**What is required**
Copy the lines below, word for word, from the first through the line containing "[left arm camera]". Leave the pictures out.
**** Dataset records
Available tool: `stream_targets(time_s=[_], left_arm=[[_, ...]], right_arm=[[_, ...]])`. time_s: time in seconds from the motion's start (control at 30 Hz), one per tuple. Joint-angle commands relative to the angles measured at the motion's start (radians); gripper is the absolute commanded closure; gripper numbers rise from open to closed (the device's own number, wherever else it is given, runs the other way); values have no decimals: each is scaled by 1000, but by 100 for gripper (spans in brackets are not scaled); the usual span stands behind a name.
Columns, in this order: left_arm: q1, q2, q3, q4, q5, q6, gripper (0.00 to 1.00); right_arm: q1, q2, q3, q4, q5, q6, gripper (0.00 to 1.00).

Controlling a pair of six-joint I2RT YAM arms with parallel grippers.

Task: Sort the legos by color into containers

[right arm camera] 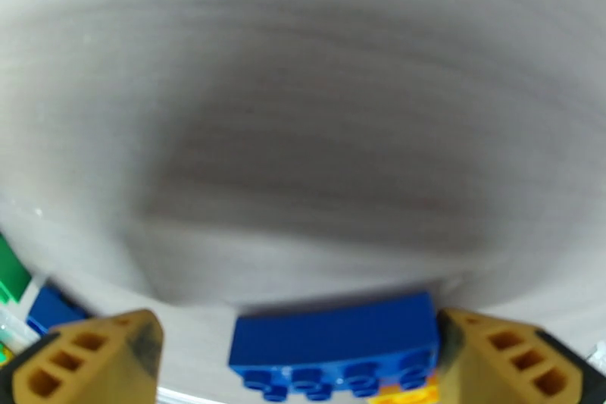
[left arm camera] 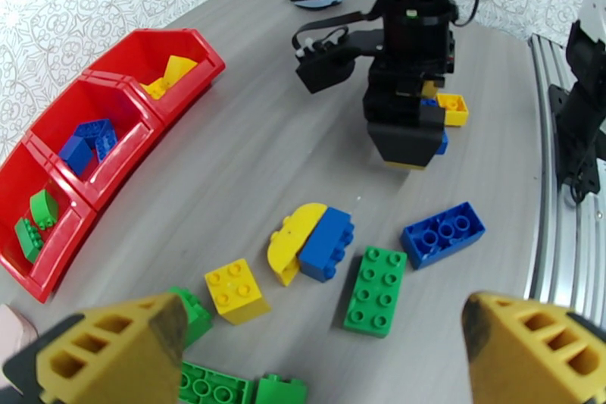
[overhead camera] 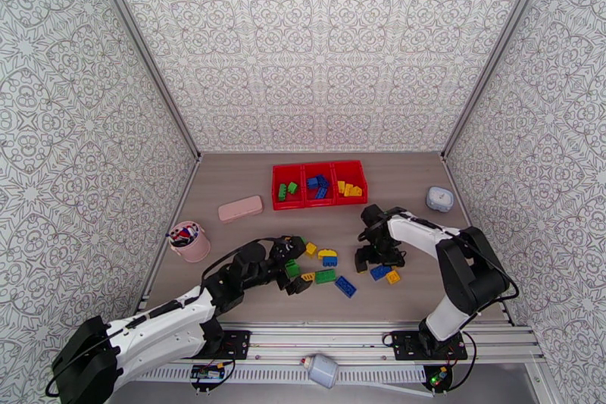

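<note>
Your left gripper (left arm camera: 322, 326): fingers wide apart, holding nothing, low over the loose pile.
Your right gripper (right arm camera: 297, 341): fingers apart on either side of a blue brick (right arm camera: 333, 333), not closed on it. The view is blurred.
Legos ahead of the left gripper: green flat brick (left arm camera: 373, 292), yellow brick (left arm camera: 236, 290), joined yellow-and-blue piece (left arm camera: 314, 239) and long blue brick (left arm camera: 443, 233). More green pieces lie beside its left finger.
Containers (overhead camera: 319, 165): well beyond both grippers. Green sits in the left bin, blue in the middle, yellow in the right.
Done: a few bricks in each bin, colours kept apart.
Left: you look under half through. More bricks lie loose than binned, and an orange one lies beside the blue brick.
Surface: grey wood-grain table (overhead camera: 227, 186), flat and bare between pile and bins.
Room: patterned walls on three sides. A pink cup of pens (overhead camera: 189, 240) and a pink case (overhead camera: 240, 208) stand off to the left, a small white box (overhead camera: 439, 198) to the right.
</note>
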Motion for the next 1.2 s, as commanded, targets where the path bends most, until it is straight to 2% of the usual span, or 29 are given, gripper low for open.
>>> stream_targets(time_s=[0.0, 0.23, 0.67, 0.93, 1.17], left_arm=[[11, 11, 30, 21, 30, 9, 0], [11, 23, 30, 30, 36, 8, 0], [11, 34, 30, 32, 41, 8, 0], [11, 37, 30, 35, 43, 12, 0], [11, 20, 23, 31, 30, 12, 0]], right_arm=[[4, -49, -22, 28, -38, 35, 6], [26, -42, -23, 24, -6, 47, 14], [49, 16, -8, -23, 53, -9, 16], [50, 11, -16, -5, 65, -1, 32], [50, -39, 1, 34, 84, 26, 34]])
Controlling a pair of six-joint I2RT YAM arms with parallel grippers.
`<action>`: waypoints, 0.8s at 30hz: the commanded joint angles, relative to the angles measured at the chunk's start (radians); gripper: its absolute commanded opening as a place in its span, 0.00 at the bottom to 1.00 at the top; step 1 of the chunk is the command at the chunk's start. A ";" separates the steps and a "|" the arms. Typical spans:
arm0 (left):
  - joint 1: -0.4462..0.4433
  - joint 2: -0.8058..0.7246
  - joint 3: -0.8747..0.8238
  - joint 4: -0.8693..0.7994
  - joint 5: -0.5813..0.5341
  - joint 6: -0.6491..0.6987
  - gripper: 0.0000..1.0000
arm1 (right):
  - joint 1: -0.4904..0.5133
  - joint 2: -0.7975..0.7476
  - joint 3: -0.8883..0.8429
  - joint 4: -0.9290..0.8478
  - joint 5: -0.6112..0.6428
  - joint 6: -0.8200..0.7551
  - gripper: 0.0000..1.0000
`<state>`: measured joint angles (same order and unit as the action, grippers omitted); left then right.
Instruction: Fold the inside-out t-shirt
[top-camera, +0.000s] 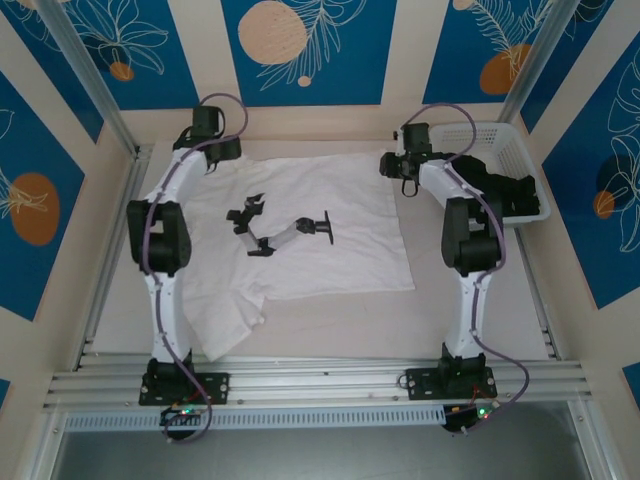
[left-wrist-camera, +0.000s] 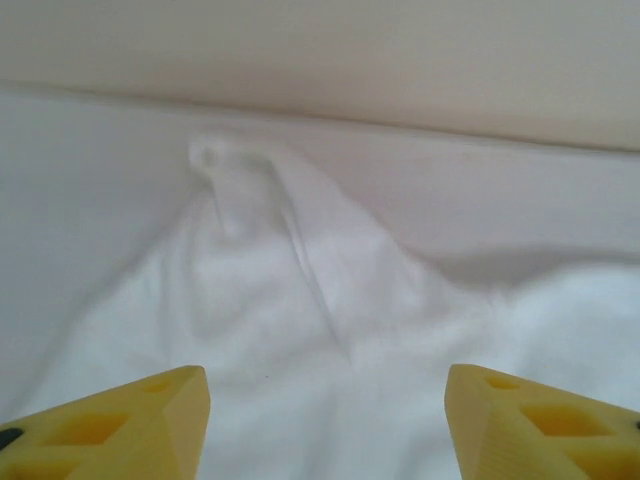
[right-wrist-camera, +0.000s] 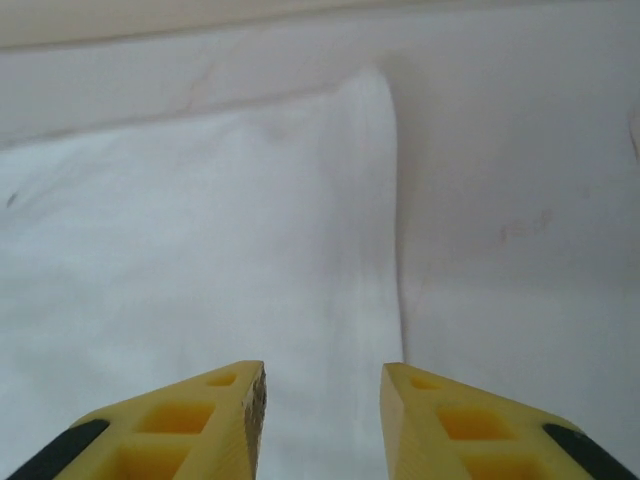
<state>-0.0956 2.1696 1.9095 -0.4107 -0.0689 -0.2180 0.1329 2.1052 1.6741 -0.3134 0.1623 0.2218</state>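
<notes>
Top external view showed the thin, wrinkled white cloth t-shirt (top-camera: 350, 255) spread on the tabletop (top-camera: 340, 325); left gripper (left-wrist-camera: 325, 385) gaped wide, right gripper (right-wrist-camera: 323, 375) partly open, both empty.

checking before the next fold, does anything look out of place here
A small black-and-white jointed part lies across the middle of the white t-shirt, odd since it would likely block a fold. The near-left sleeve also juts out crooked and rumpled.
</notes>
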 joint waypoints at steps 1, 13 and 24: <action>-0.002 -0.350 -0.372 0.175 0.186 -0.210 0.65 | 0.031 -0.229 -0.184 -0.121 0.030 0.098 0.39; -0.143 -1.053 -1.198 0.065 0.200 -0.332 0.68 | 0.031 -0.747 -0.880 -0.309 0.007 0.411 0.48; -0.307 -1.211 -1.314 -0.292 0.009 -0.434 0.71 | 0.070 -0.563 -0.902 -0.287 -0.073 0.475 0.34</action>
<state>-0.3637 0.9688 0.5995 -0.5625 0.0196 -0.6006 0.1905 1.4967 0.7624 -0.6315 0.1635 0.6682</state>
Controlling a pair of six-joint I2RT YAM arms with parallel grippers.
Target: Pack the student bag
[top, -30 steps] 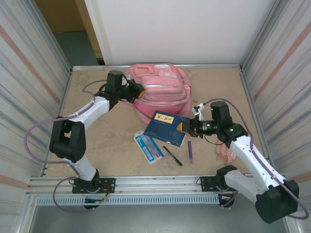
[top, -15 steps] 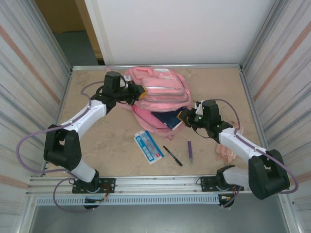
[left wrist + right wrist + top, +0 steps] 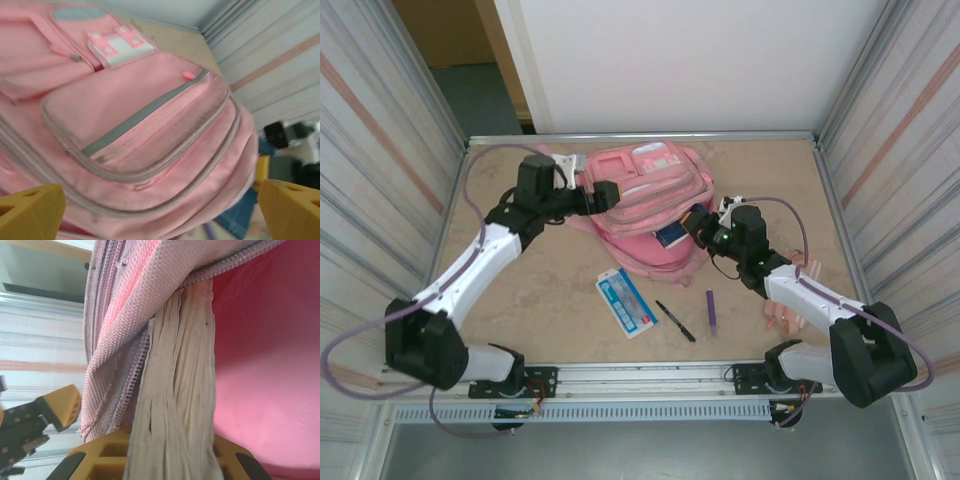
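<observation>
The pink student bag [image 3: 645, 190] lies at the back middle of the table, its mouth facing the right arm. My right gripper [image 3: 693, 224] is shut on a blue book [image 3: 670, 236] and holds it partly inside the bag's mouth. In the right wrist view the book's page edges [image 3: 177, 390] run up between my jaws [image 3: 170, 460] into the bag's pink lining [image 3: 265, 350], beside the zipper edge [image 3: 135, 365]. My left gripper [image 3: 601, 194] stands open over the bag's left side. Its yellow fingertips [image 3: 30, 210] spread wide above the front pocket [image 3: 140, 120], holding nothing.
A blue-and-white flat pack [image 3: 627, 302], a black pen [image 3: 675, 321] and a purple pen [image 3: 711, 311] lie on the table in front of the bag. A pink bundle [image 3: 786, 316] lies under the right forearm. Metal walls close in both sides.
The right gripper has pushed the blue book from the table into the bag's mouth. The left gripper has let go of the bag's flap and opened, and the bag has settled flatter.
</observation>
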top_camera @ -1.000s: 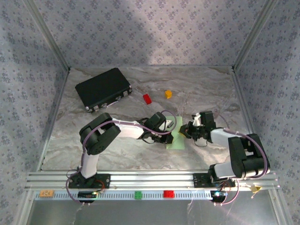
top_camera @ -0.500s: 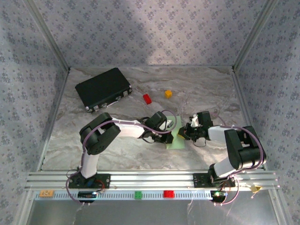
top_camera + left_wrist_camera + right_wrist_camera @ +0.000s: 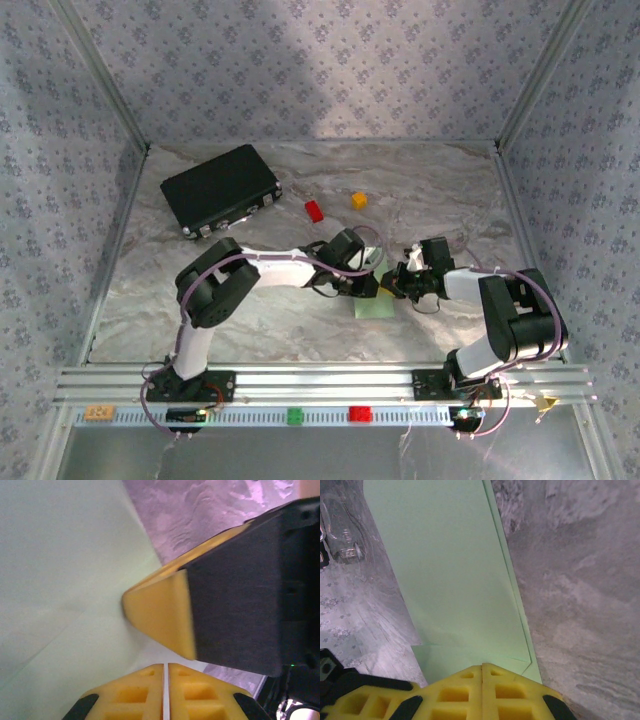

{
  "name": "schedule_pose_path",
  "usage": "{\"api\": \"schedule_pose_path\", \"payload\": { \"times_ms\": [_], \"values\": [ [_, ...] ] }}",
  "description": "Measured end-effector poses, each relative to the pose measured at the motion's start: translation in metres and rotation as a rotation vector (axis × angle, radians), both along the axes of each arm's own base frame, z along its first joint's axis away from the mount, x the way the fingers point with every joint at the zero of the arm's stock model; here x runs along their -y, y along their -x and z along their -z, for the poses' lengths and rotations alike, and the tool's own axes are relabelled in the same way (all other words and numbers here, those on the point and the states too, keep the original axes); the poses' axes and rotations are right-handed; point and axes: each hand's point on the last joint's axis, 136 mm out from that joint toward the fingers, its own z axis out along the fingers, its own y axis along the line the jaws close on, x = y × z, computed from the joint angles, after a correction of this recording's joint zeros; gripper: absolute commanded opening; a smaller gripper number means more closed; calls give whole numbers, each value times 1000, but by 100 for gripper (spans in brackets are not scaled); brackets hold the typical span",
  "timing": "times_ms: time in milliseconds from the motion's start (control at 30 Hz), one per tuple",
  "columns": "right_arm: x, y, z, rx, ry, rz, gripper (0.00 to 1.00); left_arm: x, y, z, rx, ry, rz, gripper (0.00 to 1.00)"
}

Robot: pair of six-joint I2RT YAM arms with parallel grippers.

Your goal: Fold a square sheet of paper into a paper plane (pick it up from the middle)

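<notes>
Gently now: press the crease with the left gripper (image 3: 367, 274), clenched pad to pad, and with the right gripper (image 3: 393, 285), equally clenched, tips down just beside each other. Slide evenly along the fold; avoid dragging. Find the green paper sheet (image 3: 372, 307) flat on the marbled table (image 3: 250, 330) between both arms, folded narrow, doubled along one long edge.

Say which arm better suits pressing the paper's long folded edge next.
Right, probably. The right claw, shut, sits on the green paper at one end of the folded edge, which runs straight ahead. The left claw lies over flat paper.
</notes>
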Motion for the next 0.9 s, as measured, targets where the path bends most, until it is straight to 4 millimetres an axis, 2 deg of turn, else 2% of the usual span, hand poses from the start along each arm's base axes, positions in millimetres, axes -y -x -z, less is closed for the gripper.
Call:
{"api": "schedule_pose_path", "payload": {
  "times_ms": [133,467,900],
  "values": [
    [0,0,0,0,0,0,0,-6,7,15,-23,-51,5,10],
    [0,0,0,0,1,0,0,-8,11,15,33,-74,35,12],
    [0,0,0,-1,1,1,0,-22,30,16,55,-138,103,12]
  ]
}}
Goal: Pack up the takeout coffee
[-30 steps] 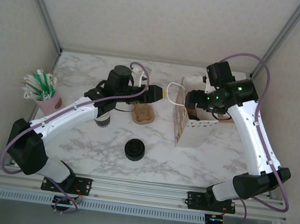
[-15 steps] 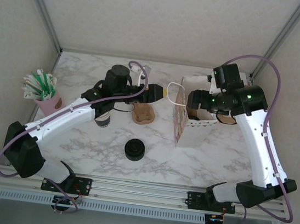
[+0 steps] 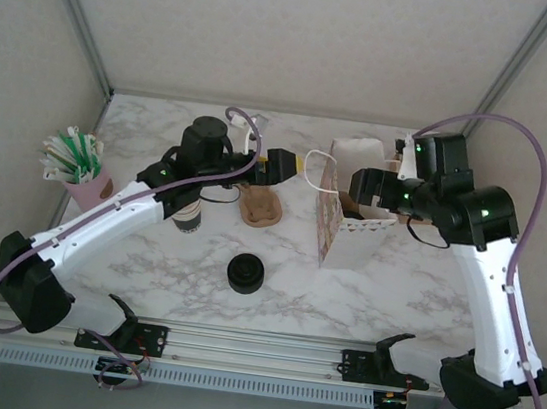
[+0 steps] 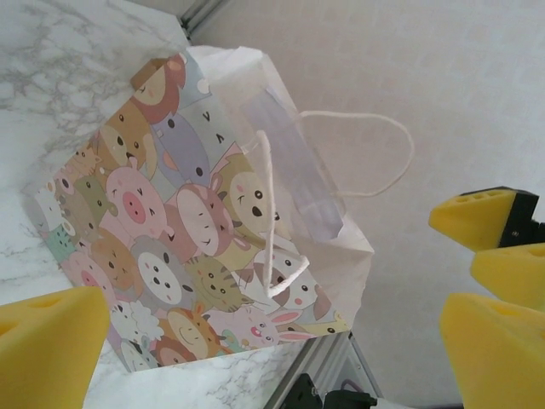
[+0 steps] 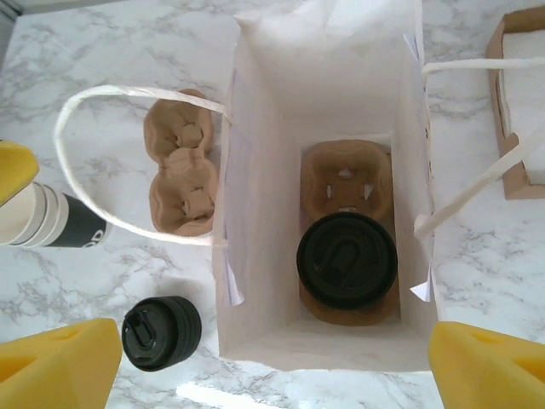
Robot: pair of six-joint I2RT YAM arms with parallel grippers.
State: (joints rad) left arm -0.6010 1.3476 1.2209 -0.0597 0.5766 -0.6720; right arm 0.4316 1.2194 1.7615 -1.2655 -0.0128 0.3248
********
**Exercise output**
Available tool: `stream_targets(time_s=[_], left_arm=[[_, ...]], right_arm=[[_, ...]])`. time_s: time in seconds from the motion's start (control at 30 Hz), one per tuple. Joint-angle commands relative to the angles measured at the motion's start (radians); gripper is the absolute commanded closure; gripper numbers rise from open to closed (the device's own number, wherever else it is given, runs the other way); values have no decimals: each is scaled by 1000, but by 100 for gripper (spans in brackets are not scaled); the usual span stands behind a name.
Columns, in this order: left_arm: q1, q2, q3, q4, q5, q6, gripper (0.00 to 1.00); right_arm: q1, q2, q3, q4, q5, q6, gripper (0.00 to 1.00).

Controlling a pair of six-joint I2RT YAM arms with parallel grippers.

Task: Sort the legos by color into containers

[right arm camera] 
[left arm camera] 

The exercise requires no further answer.